Konsorcjum Yeast 2.0 to ciągłe międzynarodowe wysiłki prowadzone przez dr Jefa Boeke'a, genetyka z NYU Langone Medical Center, mające na celu zbudowanie genomu Saccharomyces cerevisiae, czyli drożdży piekarskich, całkowicie od zera metodami chemicznymi. Ten projekt jest szczególnie ambitny, ponieważ drożdże mają ponad 12 milionów zasad DNA zorganizowanych na 16 różnych chromosomach. Zespoły w Australii, Chinach, Stanach Zjednoczonych, Wielkiej Brytanii i Singapurze są odpowiedzialne za budowę części genomu. Pierwszy syntetyczny chromosom dla konsorcjum Yeast 2.0 został ukończony w marcu 2014 r. Od tego czasu ukończono pięć dodatkowych chromosomów.

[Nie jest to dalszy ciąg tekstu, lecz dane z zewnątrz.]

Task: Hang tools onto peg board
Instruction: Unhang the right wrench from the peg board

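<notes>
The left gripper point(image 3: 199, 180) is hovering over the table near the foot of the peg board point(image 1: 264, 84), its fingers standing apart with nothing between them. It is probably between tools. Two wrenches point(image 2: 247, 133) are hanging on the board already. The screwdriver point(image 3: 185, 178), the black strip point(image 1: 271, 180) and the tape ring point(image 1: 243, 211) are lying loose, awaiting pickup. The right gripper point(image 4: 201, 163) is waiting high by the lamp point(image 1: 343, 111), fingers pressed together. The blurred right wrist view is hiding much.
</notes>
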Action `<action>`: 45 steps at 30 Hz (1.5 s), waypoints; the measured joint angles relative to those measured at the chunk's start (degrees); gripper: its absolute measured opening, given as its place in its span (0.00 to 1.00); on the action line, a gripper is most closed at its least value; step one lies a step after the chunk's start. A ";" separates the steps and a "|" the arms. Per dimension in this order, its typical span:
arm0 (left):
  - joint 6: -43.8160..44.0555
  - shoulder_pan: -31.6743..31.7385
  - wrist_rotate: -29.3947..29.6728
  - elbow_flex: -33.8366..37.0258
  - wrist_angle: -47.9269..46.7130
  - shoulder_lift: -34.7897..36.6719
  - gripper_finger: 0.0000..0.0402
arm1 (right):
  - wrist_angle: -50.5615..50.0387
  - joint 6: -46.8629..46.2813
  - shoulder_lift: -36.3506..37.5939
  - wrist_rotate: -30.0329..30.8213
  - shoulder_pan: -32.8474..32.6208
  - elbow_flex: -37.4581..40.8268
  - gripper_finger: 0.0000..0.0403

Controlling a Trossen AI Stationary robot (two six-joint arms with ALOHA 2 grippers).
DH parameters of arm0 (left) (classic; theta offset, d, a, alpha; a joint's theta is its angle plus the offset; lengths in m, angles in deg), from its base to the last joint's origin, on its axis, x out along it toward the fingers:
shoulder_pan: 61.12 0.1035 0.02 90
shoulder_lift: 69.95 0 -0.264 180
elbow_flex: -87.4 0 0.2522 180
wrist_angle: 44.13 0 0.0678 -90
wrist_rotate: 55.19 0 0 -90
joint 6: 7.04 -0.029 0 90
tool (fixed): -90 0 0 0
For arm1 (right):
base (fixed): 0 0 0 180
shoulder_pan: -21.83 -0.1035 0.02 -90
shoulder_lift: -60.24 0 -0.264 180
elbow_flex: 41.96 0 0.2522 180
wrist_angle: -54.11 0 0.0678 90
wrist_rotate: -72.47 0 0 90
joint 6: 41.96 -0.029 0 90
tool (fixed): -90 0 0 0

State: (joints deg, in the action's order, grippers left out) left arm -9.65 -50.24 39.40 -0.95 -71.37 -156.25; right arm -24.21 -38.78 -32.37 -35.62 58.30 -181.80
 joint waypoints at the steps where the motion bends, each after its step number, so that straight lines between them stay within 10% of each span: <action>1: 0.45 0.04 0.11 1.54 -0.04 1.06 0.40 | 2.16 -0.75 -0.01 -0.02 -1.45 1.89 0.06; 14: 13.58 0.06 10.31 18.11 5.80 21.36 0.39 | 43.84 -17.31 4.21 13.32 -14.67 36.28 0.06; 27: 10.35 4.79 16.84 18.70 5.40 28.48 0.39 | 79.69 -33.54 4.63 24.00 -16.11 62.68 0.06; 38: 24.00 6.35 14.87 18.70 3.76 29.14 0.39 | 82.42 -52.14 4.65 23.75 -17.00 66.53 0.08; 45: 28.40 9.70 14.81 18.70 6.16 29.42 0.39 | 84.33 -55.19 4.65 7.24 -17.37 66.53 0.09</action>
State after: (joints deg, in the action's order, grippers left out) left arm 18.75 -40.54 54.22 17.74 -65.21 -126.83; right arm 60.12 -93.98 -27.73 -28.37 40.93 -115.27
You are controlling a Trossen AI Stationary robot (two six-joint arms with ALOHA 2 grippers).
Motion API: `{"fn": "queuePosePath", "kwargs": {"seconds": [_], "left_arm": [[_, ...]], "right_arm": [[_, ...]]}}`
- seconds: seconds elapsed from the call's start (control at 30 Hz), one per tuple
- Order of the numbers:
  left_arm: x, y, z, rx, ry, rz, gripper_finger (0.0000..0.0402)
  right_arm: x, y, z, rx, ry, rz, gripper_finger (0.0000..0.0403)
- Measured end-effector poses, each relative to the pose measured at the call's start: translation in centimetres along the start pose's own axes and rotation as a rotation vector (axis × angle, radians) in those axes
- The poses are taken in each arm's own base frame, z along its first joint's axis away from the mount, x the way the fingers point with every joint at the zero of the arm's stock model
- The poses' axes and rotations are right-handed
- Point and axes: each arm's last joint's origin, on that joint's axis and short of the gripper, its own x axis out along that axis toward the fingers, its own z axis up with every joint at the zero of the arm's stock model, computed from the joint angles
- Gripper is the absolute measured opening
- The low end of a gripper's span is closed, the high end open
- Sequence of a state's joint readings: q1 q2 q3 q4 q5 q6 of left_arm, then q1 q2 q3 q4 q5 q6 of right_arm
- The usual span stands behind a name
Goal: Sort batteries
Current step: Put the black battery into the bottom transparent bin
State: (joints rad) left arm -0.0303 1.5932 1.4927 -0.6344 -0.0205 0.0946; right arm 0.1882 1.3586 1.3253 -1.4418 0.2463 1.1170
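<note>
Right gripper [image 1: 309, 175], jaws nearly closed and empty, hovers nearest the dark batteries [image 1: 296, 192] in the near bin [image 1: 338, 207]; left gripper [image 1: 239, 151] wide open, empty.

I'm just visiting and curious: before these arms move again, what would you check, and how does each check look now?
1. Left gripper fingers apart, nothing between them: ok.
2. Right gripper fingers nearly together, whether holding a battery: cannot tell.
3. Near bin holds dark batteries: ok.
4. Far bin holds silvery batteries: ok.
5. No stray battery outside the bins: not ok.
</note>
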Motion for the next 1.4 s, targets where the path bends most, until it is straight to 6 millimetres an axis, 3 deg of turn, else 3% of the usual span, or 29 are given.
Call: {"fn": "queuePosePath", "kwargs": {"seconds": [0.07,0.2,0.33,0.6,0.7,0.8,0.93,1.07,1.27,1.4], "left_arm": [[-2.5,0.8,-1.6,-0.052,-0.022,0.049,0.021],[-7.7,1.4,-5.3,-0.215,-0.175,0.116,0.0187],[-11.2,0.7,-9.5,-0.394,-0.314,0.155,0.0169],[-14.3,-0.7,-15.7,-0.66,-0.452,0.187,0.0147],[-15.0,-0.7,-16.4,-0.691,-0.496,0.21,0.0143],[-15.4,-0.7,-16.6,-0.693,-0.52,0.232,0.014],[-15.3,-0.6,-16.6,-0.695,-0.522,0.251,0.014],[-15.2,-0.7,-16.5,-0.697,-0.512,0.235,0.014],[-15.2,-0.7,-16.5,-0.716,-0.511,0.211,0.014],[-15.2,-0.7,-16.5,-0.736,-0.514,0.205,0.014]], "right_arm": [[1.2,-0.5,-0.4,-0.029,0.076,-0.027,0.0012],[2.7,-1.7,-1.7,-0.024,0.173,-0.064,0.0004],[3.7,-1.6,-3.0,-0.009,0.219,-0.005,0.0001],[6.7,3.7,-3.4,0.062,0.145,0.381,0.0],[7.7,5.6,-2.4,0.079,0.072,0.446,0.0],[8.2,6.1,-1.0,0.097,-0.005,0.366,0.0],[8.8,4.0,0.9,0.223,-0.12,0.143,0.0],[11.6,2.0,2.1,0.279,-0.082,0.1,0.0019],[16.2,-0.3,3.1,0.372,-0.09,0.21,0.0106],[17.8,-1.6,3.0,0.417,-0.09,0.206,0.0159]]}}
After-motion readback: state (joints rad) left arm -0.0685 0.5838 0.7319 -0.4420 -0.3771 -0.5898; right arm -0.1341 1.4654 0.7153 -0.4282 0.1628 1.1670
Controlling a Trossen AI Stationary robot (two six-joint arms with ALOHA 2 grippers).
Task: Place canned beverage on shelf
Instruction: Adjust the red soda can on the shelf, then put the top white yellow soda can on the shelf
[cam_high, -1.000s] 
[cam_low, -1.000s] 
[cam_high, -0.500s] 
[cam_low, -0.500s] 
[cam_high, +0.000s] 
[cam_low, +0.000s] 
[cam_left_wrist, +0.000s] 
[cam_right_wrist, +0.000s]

Drożdże piekarnicze, które są używane do warzenia piwa i robienia chleba, są centralnym punktem projektu Yeast 2.0, którego celem jest synteza całego genomu przy użyciu chemicznej syntezy DNA.

Nigdy nie zadowalając się odpoczynkiem, naukowcy będą nadal przesuwać granice syntezy genomu. Jedna inicjatywa, która jest jeszcze w powijakach, nazywa się GP-Write. Prowadzone częściowo przez dr. George Church i Jef Boeke, GP-Write mają na celu odkrycie wiodących zasad biologicznych, które umożliwią szybką, ekonomiczną syntezę genomów na dużą skalę od podstaw. Ponieważ to konsorcjum rośnie i nadal rekrutuje wiodących naukowców z całego świata, kwestią czasu jest zbudowanie genomu człowieka całkowicie de novo, być może dzięki metodom enzymatycznej syntezy DNA, które są dziś pionierem.

Chcesz być na bieżąco z najnowszymi aktualnościami w nauce i technologii?

Dołącz do nas na Facebooku

Śledź nas na Twitterze.

Klaśnij, jeśli podobał Ci się ten artykuł i zostaw komentarz poniżej ze swoimi pytaniami.